> _Exercise requirements_: Looking through the listing, how many of its lines hold the word "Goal"? Answer with only the number.

** Entries provided follows **

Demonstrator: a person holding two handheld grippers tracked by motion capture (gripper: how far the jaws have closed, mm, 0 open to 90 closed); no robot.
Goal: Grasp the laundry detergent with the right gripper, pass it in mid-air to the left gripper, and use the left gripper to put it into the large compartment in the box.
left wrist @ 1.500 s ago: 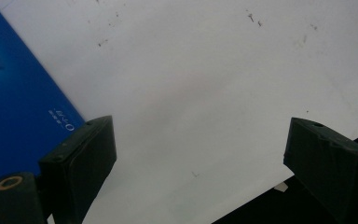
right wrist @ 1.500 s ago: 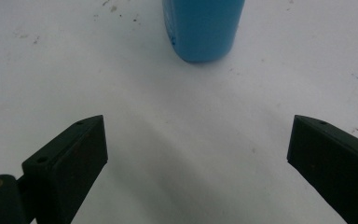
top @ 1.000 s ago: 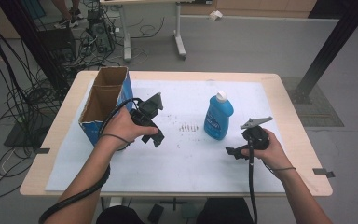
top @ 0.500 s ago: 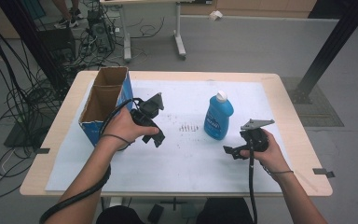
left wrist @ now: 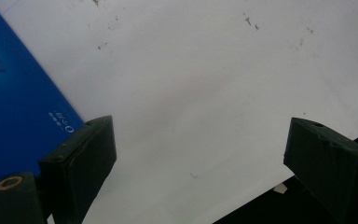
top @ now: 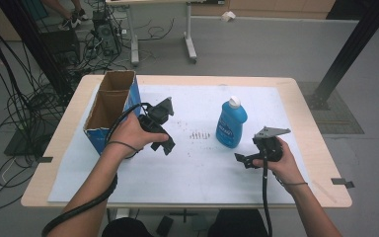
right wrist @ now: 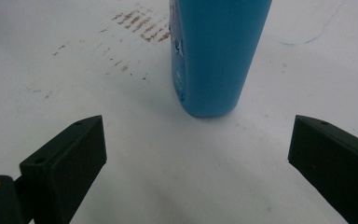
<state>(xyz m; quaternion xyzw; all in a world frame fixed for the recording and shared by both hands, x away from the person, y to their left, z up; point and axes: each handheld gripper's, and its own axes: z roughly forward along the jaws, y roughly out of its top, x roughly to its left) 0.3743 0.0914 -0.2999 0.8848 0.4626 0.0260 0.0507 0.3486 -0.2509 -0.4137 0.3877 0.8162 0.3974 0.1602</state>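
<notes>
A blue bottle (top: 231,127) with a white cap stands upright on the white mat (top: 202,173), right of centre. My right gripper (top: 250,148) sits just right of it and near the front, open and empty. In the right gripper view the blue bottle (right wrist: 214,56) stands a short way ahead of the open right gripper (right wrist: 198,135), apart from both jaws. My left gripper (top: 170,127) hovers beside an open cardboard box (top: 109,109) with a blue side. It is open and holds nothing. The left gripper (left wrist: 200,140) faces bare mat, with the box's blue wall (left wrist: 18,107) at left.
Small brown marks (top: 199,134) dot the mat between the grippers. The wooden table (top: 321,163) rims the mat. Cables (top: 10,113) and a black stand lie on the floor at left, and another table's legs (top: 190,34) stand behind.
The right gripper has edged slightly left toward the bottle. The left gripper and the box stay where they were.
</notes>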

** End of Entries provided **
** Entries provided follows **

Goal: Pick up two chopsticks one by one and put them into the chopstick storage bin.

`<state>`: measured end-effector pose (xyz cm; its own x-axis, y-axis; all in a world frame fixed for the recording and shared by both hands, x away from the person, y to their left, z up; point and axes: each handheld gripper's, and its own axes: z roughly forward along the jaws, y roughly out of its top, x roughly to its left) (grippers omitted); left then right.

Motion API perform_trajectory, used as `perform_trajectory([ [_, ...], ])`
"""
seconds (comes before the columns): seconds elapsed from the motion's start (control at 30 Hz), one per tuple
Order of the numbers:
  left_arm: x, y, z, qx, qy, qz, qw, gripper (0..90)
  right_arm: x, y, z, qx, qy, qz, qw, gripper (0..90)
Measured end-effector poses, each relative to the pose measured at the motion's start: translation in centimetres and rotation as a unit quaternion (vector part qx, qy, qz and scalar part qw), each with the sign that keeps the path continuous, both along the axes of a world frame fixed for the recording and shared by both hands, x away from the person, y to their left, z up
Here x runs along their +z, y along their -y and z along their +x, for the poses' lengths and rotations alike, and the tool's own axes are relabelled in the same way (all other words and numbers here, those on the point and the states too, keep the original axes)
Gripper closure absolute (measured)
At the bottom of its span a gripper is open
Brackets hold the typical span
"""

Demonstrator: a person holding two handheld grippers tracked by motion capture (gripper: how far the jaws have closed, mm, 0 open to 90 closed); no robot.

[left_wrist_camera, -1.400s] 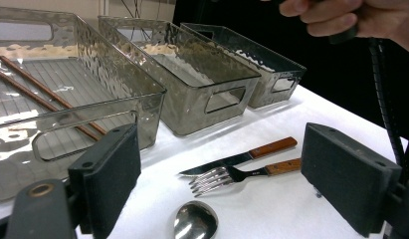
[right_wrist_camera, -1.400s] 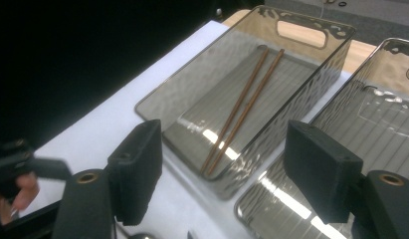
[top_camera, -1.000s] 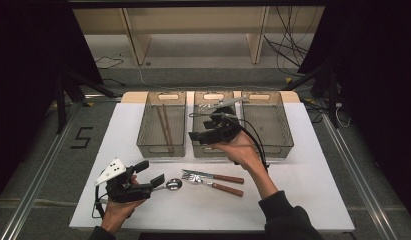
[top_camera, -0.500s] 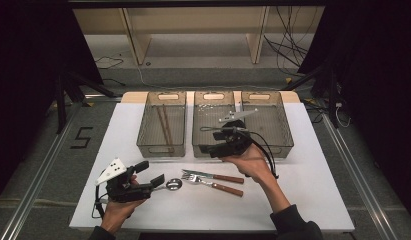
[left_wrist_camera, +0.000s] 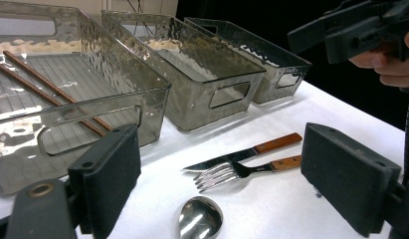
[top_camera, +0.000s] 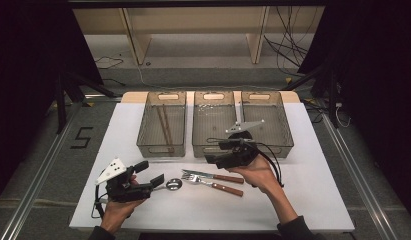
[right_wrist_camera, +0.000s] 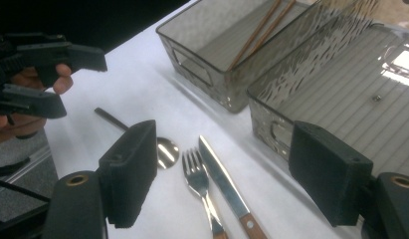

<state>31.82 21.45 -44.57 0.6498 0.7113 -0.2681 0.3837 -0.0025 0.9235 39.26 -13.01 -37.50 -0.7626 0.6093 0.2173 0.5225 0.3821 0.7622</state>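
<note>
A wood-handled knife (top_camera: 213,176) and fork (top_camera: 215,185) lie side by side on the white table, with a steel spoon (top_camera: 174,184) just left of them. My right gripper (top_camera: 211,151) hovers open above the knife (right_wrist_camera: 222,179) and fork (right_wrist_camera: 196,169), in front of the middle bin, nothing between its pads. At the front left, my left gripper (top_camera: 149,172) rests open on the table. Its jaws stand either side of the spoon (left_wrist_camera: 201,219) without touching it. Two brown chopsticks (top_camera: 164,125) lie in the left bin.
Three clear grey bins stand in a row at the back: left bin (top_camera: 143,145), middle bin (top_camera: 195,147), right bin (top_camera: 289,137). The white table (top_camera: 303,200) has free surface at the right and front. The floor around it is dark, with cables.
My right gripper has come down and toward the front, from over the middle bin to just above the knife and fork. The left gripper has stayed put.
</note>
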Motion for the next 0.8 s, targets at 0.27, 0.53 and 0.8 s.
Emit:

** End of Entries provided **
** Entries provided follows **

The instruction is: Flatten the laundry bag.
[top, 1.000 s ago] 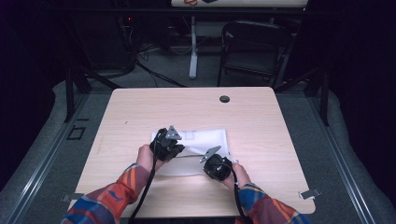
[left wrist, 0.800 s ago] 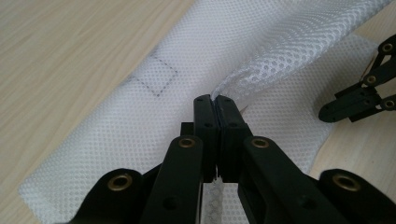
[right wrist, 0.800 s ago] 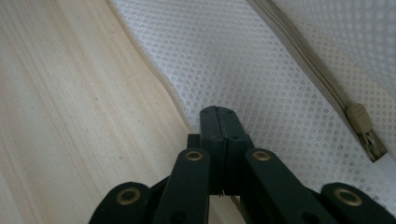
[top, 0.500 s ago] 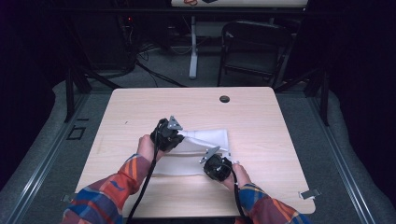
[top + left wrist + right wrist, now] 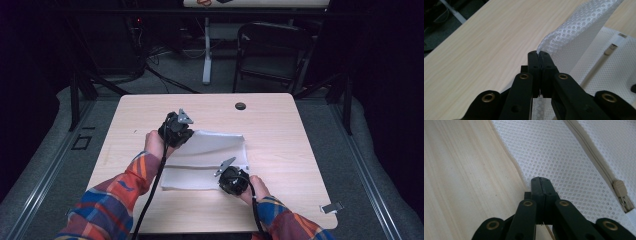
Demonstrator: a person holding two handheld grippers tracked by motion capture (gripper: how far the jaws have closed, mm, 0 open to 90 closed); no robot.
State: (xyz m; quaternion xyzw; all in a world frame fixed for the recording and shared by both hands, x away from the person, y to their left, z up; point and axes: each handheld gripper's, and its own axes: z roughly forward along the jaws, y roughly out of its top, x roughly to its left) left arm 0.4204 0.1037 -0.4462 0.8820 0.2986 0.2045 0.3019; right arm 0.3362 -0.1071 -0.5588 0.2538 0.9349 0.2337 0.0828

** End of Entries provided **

> _Task response_: 2